What to produce >>
Each line of the data below holding the word "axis" must be copied.

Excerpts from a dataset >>
□ □ □ □ □
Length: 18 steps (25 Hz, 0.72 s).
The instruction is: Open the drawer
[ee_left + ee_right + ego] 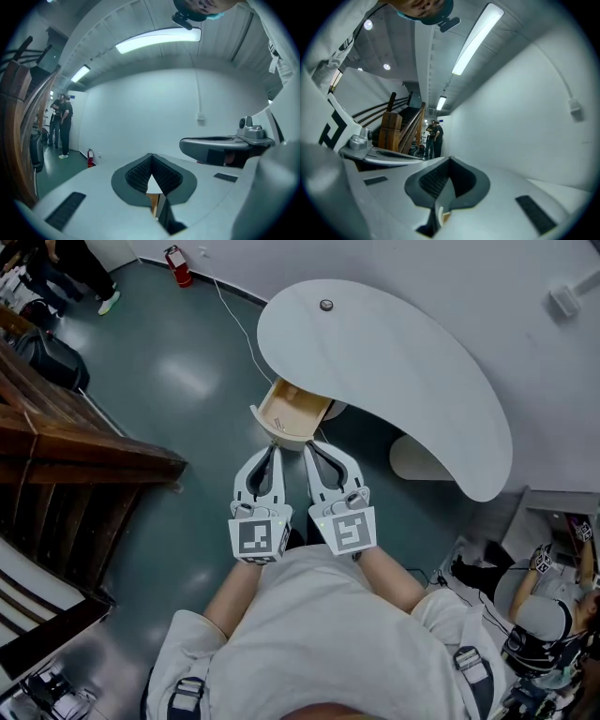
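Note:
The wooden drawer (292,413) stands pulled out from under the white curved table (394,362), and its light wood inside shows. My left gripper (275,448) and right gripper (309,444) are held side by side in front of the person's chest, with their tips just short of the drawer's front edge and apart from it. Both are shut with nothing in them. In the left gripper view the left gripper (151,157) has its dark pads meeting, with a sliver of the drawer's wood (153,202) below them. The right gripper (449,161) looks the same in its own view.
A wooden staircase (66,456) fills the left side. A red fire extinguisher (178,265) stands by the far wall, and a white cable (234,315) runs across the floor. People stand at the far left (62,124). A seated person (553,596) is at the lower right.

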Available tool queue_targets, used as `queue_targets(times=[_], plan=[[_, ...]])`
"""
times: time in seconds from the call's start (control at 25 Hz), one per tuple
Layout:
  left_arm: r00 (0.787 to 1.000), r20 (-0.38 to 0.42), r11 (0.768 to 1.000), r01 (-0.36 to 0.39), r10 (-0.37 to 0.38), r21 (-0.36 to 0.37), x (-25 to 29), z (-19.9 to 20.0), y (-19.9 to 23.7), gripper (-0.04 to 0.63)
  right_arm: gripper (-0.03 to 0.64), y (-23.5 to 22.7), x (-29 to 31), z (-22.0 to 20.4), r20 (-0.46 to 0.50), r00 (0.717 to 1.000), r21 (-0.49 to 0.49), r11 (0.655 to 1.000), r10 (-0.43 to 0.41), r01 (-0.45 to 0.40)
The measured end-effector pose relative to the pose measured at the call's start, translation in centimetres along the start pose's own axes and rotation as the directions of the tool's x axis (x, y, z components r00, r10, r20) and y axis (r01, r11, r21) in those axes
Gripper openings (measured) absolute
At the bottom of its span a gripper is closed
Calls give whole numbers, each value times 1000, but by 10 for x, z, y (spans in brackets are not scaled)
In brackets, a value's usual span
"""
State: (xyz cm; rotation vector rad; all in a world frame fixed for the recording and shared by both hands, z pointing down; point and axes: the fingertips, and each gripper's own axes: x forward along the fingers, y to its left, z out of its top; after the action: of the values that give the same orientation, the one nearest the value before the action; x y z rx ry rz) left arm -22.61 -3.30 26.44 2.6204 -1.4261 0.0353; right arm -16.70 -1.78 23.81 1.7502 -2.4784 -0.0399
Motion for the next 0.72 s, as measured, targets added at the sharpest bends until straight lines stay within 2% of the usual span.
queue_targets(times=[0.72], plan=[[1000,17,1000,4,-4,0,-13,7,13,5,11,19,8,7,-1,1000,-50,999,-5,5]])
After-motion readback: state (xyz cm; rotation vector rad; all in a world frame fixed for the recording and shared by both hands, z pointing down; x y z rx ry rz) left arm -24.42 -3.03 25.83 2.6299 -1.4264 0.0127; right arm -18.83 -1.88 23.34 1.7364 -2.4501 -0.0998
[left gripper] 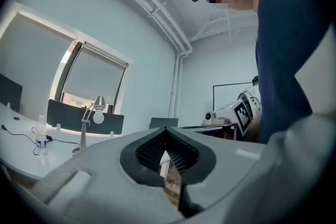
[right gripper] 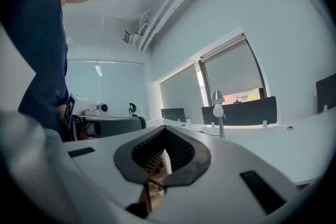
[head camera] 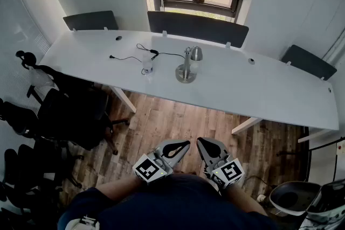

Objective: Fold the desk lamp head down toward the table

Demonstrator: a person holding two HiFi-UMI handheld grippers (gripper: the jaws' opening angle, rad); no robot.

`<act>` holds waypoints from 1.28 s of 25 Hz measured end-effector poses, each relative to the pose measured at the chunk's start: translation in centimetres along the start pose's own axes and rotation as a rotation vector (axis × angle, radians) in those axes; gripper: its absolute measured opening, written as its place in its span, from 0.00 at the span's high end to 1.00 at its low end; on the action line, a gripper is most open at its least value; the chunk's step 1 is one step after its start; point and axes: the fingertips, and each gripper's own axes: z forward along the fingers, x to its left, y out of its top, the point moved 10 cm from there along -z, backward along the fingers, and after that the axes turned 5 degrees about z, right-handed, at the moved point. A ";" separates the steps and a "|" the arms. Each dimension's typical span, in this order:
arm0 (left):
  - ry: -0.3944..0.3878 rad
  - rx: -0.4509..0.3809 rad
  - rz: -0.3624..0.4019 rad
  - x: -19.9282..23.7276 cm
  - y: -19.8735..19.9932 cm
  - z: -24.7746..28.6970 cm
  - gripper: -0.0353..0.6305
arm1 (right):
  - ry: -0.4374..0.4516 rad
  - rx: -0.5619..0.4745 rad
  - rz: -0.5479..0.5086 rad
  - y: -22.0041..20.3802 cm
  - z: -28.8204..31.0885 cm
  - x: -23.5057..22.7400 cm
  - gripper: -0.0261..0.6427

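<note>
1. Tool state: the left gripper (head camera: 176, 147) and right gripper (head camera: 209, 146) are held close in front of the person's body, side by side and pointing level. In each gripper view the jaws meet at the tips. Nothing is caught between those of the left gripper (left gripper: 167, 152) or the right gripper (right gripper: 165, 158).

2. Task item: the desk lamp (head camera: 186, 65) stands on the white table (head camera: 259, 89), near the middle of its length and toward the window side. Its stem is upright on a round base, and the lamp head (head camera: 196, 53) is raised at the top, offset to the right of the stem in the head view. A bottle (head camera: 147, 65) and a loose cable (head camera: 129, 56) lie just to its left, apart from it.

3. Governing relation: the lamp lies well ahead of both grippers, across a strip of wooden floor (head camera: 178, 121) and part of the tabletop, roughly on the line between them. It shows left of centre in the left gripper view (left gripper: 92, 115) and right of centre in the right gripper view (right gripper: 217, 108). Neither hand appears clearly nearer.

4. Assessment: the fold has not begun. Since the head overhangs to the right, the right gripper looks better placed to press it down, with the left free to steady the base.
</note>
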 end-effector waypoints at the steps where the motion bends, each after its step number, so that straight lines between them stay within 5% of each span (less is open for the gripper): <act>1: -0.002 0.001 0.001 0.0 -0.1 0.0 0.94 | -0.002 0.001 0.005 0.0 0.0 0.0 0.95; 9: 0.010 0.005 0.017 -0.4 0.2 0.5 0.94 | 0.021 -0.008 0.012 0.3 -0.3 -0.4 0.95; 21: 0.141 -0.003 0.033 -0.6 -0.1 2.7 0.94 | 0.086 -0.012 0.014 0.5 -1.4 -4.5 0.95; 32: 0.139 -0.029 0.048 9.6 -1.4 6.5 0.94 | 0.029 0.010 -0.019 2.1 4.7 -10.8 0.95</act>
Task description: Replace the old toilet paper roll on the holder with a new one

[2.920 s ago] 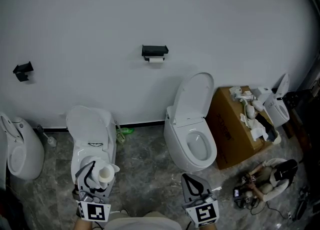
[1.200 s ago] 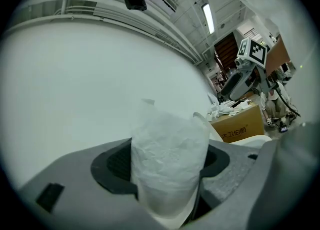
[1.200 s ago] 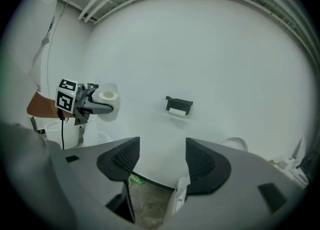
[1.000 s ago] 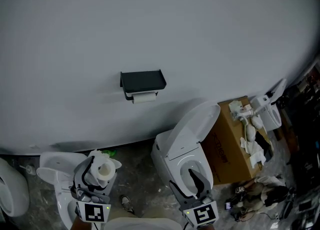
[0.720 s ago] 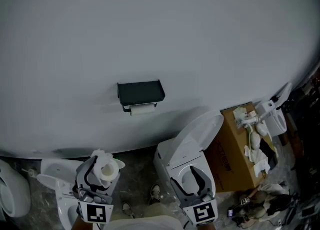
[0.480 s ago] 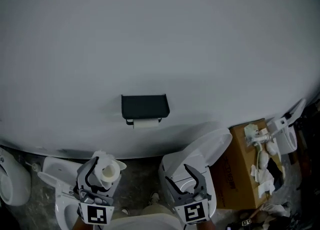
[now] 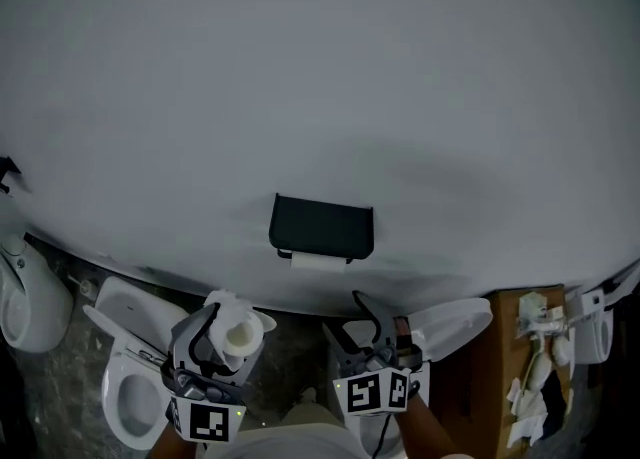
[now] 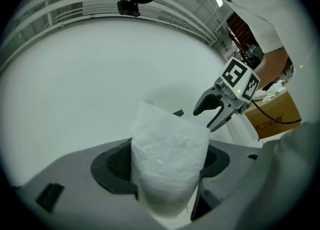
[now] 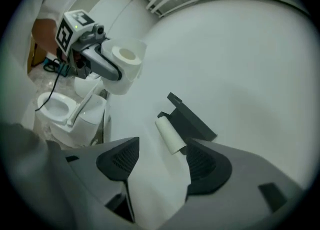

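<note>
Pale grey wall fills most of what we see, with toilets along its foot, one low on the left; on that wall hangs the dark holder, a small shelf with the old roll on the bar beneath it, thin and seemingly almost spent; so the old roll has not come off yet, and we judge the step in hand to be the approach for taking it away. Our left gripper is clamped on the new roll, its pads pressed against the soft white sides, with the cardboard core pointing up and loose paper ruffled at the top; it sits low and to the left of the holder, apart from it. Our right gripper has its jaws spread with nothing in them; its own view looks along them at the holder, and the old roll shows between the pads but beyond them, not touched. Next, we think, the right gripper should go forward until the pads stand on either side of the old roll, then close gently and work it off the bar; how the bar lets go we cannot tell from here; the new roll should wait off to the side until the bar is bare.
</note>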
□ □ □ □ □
Reply to the exercise >>
The measured end-effector pose relative to the pose measured at the call's start, translation in centimetres along the start pose's own axes and rotation as the directions of the tool's x axis (x, y, z components r00, r10, r20) and y axis (r01, r11, r21) in those axes
`<act>` holds waypoints from 1.28 s of 25 Hz measured end-effector poses, each relative to the pose measured at the chunk's start: translation in centimetres along the start pose's own axes and rotation as a rotation vector (axis × angle, radians) in those axes; gripper: its absolute measured opening, written as its place in its span, from 0.00 at the span's high end to 1.00 at its low end; on the action line, a gripper is most open at its least value; the chunk's step 1 is one step after its start; point and axes: the fingertips, and each gripper's own axes: z forward along the fingers, x to its left, y out of its top, the point moved 10 cm from there along -z, backward along the fingers, and after that the axes turned 5 degrees about z, right-handed, at the moved point. A ";" separates the steps and a "|" the arms. Each dimension's typical span, in this order:

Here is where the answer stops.